:: WHAT NEEDS TO BE DONE ::
From the entries below, copy each line in which the word "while" occurs.

:: EXCERPTED DATA ::
====================

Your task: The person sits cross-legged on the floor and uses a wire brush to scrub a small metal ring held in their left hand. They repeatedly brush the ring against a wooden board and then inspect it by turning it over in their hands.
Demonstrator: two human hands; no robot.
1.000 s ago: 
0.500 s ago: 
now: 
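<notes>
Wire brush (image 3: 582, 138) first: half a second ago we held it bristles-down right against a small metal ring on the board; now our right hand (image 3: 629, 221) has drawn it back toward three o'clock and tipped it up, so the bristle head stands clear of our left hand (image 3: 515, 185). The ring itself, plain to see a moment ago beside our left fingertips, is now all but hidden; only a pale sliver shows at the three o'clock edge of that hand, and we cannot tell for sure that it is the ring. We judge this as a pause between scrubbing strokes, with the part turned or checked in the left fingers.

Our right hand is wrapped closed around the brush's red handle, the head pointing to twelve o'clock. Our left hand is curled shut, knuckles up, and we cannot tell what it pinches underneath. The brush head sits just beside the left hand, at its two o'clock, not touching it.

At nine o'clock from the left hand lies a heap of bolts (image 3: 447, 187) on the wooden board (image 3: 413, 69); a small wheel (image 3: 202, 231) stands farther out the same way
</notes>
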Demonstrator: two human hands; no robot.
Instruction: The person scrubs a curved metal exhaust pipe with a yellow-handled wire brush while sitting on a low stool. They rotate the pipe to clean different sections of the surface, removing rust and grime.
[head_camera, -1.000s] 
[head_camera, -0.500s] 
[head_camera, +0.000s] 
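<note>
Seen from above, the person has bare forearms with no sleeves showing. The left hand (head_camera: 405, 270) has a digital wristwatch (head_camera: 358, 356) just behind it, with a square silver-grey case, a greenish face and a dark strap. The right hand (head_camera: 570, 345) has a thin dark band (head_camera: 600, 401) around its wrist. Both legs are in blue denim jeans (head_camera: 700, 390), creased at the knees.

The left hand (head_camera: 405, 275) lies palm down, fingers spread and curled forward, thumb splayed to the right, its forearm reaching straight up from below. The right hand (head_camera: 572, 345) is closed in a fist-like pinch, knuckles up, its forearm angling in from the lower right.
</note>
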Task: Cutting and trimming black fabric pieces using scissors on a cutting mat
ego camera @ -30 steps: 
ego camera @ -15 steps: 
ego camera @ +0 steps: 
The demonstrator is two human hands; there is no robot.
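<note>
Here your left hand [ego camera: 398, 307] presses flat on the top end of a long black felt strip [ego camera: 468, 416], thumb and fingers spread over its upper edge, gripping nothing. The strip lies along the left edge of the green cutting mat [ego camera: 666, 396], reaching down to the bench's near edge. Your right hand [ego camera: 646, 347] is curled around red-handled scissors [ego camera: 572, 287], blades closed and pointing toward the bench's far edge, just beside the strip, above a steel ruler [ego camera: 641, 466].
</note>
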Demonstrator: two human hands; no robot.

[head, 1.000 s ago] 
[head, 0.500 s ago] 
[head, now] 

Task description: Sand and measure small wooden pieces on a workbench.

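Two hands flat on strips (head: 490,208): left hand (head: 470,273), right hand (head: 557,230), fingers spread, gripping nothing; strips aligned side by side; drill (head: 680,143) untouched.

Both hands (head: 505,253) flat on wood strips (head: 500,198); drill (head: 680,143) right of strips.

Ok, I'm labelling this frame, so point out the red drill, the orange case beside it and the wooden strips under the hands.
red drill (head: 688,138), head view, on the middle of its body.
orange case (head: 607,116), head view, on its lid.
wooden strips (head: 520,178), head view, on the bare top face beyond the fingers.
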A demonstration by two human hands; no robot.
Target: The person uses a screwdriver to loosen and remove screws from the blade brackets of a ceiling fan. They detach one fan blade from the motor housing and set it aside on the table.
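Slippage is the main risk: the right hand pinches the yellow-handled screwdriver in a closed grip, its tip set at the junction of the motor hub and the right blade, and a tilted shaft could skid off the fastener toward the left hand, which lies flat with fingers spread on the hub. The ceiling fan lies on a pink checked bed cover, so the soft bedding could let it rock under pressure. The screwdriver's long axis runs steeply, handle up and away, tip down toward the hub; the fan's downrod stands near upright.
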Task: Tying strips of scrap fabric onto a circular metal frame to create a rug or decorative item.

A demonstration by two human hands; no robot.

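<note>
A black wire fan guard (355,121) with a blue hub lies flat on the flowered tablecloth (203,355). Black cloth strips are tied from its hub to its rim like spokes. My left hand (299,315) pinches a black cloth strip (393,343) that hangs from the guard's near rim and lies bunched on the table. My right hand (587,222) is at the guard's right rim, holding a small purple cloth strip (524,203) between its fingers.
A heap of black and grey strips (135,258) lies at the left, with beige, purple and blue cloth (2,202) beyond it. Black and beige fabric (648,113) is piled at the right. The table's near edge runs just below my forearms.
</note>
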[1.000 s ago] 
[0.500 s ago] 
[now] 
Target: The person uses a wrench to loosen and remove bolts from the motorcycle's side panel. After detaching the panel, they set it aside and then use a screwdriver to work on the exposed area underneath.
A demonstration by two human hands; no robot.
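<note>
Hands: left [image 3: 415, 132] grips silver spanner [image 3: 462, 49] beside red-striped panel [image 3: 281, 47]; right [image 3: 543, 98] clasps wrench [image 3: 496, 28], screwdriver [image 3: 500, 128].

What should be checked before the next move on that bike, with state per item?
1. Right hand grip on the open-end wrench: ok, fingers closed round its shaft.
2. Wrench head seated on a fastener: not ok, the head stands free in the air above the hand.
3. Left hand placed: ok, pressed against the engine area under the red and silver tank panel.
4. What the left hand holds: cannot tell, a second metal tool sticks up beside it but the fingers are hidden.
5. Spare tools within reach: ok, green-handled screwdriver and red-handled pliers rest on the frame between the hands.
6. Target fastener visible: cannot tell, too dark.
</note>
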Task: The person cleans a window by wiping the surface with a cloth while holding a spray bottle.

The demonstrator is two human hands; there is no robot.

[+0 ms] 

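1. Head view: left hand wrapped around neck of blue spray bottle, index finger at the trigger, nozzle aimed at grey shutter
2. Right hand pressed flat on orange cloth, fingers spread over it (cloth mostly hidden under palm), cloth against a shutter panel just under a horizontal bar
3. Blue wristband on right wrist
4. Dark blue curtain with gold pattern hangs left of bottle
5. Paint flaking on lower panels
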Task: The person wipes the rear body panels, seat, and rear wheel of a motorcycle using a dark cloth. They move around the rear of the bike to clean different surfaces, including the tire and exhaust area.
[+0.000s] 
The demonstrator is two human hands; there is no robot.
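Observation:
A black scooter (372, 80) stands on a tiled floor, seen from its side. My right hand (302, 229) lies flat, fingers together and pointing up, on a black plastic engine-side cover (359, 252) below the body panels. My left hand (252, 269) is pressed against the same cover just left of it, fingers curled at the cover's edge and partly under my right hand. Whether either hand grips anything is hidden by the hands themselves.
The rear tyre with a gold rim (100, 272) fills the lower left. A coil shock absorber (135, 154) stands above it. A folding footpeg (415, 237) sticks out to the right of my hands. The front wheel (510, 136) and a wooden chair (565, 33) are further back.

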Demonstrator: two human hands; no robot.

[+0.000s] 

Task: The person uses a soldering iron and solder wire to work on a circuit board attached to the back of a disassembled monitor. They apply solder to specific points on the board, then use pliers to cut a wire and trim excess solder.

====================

:: EXERCISE SOLUTION ::
Instruction: The person scrubs a curved metal exhaust pipe with a yellow-handled wire brush while sitting on a low stool. They rotate the pipe to clean different sections of the surface, removing rust and grime.
Task: The person cleans a window by wiping the surface with a cloth while holding a spray bottle.

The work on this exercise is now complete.